BEGIN

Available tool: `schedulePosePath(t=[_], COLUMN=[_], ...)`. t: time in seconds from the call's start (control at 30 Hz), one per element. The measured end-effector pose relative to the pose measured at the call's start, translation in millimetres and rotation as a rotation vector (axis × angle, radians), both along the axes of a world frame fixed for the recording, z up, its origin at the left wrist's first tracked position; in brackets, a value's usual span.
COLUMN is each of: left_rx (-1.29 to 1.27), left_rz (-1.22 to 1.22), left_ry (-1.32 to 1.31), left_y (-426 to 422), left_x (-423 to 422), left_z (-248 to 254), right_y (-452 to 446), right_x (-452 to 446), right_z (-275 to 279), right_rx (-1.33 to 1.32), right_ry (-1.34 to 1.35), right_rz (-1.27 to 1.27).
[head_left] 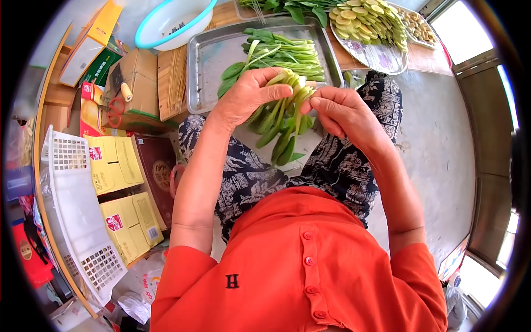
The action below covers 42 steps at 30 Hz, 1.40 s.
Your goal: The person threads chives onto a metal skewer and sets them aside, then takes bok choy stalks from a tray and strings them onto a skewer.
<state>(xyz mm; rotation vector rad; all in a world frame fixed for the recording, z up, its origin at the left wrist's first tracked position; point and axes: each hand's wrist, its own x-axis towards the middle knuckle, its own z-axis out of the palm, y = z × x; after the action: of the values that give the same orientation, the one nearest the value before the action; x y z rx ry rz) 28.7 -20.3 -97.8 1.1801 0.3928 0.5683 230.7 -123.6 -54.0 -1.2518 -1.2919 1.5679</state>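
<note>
My left hand [249, 97] is closed round the stem end of a bunch of leafy greens [285, 124], whose leaves hang down over my lap. On the right side of the bunch, my right hand [337, 110] pinches with thumb and forefinger at the stems; what lies between those fingertips is too small to make out. Behind my hands, a metal tray [202, 72] holds more greens [290, 55], their stems lined up to the right and leaves to the left.
Skewers [177, 77] lie left of the tray, near a box [138, 72] with a knife [123, 86] and red scissors [115, 110]. A white basin [182, 33] stands behind. Plates of skewered slices [365, 19] and small pieces [415, 25] are at back right.
</note>
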Motion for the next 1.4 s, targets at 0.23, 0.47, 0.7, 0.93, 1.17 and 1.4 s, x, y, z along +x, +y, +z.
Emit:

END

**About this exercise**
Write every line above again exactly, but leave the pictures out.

**Reply to the exercise**
Available tool: `schedulePosePath(t=[_], COLUMN=[_], ...)`. t: time in seconds from the call's start (control at 30 Hz), one per element. The measured end-effector pose relative to the pose measured at the call's start, translation in millimetres and rotation as a rotation vector (axis × angle, radians), both along the axes of a world frame fixed for the recording, z up, its origin at the left wrist's first tracked position; in brackets, a value's usual span.
COLUMN is each of: left_rx (-1.29 to 1.27), left_rz (-1.22 to 1.22), left_ry (-1.32 to 1.31), left_y (-426 to 422), left_x (-423 to 422), left_z (-248 to 254), right_y (-452 to 446), right_x (-452 to 446), right_z (-275 to 279), right_rx (-1.33 to 1.32), right_ry (-1.34 to 1.35), right_rz (-1.27 to 1.27).
[head_left] 
The action below covers 42 steps at 30 Hz, 1.40 s.
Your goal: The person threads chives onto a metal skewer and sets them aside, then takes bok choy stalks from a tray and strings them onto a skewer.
<state>(xyz mm; rotation vector rad; all in a world frame fixed for the recording, z up, its origin at the left wrist's first tracked position; point and axes: each hand's wrist, its own x-axis towards the middle knuckle, its own z-axis out of the palm, y = z × x; after the action: of the values that give the same orientation, the one nearest the value before the action; x y z rx ry rz) 28.7 -20.3 -97.8 1.1801 0.3928 0.5683 230.7 -123.6 -54.0 -1.2518 -1.2919 1.5679</state>
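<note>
My left hand [249, 97] is closed round the stem end of a bunch of leafy greens [285, 124], whose leaves hang down over my lap. On the right side of the bunch, my right hand [337, 110] pinches with thumb and forefinger at the stems; what lies between those fingertips is too small to make out. Behind my hands, a metal tray [202, 72] holds more greens [290, 55], their stems lined up to the right and leaves to the left.
Skewers [177, 77] lie left of the tray, near a box [138, 72] with a knife [123, 86] and red scissors [115, 110]. A white basin [182, 33] stands behind. Plates of skewered slices [365, 19] and small pieces [415, 25] are at back right.
</note>
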Motion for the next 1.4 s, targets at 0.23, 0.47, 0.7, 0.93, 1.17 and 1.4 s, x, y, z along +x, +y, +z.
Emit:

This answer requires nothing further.